**TASK DETAILS**
With the listing in front of you, retype it exactly.
○ ○ ○ ○ ○
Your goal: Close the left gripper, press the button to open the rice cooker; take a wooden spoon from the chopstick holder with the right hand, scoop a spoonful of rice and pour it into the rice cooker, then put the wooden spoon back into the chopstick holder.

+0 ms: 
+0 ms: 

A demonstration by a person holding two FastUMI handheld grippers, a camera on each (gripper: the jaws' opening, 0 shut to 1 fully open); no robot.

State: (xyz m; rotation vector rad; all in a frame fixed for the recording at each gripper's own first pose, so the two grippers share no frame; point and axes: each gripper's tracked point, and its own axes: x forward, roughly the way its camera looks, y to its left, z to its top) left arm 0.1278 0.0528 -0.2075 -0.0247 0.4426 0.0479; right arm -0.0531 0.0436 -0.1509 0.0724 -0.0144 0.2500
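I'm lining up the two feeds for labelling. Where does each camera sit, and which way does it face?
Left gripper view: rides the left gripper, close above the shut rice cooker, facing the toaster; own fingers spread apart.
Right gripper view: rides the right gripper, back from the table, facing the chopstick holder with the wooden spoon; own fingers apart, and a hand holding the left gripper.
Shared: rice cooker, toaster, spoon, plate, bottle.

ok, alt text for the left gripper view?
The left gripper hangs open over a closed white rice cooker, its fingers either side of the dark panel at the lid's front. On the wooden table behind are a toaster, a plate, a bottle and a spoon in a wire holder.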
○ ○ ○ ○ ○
**COMPLETED EXERCISE**
Your goal: Close the left gripper, press the button to open the rice cooker; take a wooden spoon from the chopstick holder with the right hand, scoop a spoonful of rice and pour it into the rice cooker, then put the wooden spoon back into the chopstick holder.

+0 ms: 
+0 ms: 

A demonstration by a person holding two FastUMI handheld grippers, a camera on each (gripper: the jaws' opening, 0 shut to 1 fully open); no robot.

State: (xyz m; rotation vector rad; all in a frame fixed for the recording at each gripper's own first pose, so the two grippers share no frame; point and axes: each gripper's tracked point, and its own axes: x forward, roughly the way its camera looks, y to its left, z to its top) left arm 0.1278 0.0528 -0.2075 -0.0247 0.4426 0.0479; right arm -0.0531 0.0436 -0.1509 0.0724 -0.0144 0.2500
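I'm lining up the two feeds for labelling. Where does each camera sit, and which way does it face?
Left gripper view: rides the left gripper, close above the shut rice cooker, facing the toaster; own fingers spread apart.
Right gripper view: rides the right gripper, back from the table, facing the chopstick holder with the wooden spoon; own fingers apart, and a hand holding the left gripper.
Shared: rice cooker, toaster, spoon, plate, bottle.

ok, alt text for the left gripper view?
The left gripper hangs open over a closed white rice cooker, its fingers either side of the dark panel at the lid's front. On the wooden table behind are a toaster, a plate, a bottle and a spoon in a wire holder.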

No other output is needed; the exercise is complete.